- **WHAT TO DO**
Would you output the whole listing below, exactly as it reads?

- **SOURCE DATA**
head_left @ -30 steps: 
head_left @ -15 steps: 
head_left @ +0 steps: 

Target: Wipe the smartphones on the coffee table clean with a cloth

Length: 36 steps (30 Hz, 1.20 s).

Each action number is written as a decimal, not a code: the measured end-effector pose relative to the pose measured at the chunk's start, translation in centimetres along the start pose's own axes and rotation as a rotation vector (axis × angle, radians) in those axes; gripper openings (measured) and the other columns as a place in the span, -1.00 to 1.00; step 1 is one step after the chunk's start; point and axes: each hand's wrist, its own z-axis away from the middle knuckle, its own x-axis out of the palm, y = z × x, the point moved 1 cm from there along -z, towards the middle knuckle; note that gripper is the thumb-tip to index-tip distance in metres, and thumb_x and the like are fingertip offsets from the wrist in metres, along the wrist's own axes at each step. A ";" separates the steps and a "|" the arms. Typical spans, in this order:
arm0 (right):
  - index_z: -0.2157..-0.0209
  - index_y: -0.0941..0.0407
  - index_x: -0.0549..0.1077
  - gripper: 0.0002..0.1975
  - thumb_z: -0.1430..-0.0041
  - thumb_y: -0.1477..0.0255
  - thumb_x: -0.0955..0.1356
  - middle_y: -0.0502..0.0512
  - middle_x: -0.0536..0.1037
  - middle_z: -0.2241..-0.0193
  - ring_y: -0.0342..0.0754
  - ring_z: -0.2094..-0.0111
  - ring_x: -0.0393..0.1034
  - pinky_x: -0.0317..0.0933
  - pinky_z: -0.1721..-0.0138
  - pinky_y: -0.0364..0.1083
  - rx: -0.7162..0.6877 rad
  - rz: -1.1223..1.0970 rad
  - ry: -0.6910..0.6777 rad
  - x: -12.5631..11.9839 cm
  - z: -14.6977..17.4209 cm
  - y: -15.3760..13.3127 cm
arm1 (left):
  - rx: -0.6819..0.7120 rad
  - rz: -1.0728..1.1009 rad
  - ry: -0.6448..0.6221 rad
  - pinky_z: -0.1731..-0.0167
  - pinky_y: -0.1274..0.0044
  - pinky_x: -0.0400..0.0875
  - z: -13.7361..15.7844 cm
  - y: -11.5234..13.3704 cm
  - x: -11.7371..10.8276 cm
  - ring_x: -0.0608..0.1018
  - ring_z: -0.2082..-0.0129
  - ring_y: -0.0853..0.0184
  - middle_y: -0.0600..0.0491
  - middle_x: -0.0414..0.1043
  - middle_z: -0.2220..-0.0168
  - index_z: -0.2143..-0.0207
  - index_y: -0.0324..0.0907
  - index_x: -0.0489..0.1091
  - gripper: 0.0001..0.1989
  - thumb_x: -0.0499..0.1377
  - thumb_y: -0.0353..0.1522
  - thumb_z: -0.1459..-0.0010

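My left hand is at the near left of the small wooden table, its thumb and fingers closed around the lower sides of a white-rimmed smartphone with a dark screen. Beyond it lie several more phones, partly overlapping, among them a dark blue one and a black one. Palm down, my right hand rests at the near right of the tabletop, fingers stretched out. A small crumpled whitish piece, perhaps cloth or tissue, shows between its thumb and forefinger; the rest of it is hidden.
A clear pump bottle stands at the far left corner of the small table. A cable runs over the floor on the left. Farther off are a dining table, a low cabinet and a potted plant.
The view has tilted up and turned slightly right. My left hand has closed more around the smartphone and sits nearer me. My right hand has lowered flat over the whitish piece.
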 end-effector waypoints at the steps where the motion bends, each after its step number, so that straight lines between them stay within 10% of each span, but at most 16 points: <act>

- **RESULT OF THE TASK**
head_left @ -30 steps: 
head_left @ -15 steps: 
head_left @ +0 steps: 

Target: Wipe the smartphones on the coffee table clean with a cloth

Length: 36 steps (30 Hz, 1.20 s).

Each action number is written as a decimal, not a code: the measured end-effector pose relative to the pose measured at the chunk's start, translation in centimetres along the start pose's own axes and rotation as a rotation vector (axis × angle, radians) in those axes; gripper openings (measured) and the other columns as a place in the span, -1.00 to 1.00; step 1 is one step after the chunk's start; point and axes: each hand's wrist, its own z-axis away from the middle knuckle, its own x-axis out of the palm, y = z × x, the point moved 1 cm from there along -z, towards the middle knuckle; note that gripper is the thumb-tip to index-tip distance in metres, and thumb_x and the like are fingertip offsets from the wrist in metres, along the wrist's own axes at each step. A ";" separates the steps and a "|" the arms. Typical spans, in this order:
arm0 (right):
  - index_z: -0.2157..-0.0209
  - index_y: -0.0941..0.0407
  - index_x: -0.0549..0.1077
  - gripper: 0.0002..0.1975
  - thumb_z: -0.1430..-0.0041
  - thumb_y: -0.1477..0.0255
  - thumb_x: -0.0955..0.1356
  - middle_y: -0.0502..0.0512
  - middle_x: -0.0536..0.1037
  - middle_z: -0.2241..-0.0193
  - ring_y: -0.0342..0.0754
  - ring_z: -0.2094..-0.0111
  - ring_x: -0.0393..0.1034
  - pinky_x: -0.0317..0.0933
  - pinky_z: -0.1721..-0.0138
  - pinky_y: -0.0364..0.1083
  - rx: -0.7162..0.6877 rad
  - rz: -1.1223..1.0970 rad
  - ry: -0.6910..0.6777 rad
  - x: -12.5631..11.9839 cm
  - z: -14.6977..17.4209 cm
  - y: -15.3760..13.3127 cm
arm1 (left):
  - rx: -0.6819..0.7120 rad
  - rz: -1.0728..1.1009 rad
  - ry: -0.6448..0.6221 rad
  - pinky_z: -0.1731..-0.0167
  - pinky_y: -0.1274..0.0044
  - pinky_x: -0.0400..0.0875
  - z: -13.7361..15.7844 cm
  - y: -11.5234..13.3704 cm
  - x: -11.7371..10.8276 cm
  - ring_x: -0.0608..0.1018
  - ring_z: -0.2082..-0.0129
  - ring_y: -0.0853..0.0184
  - middle_y: -0.0600..0.0491
  - middle_x: -0.0414..0.1043
  - middle_z: -0.2220..-0.0168
  - index_z: -0.2143..-0.0207
  - index_y: -0.0324..0.0907
  - index_x: -0.0489..0.1091
  - gripper: 0.0001..0.1989
  - thumb_x: -0.0499..0.1377
  - thumb_y: -0.0353..0.1522
  - thumb_z: -0.1459..-0.0010

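My left hand is at the near left of the small wooden table, its thumb and fingers closed around the lower sides of a white-rimmed smartphone with a dark screen. Beyond it lie several more phones, partly overlapping, among them a dark blue one and a black one. Palm down, my right hand rests at the near right of the tabletop, fingers stretched out. A small crumpled whitish piece, perhaps cloth or tissue, shows between its thumb and forefinger; the rest of it is hidden.
A clear pump bottle stands at the far left corner of the small table. A cable runs over the floor on the left. Farther off are a dining table, a low cabinet and a potted plant.
The view has tilted up and turned slightly right. My left hand has closed more around the smartphone and sits nearer me. My right hand has lowered flat over the whitish piece.
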 end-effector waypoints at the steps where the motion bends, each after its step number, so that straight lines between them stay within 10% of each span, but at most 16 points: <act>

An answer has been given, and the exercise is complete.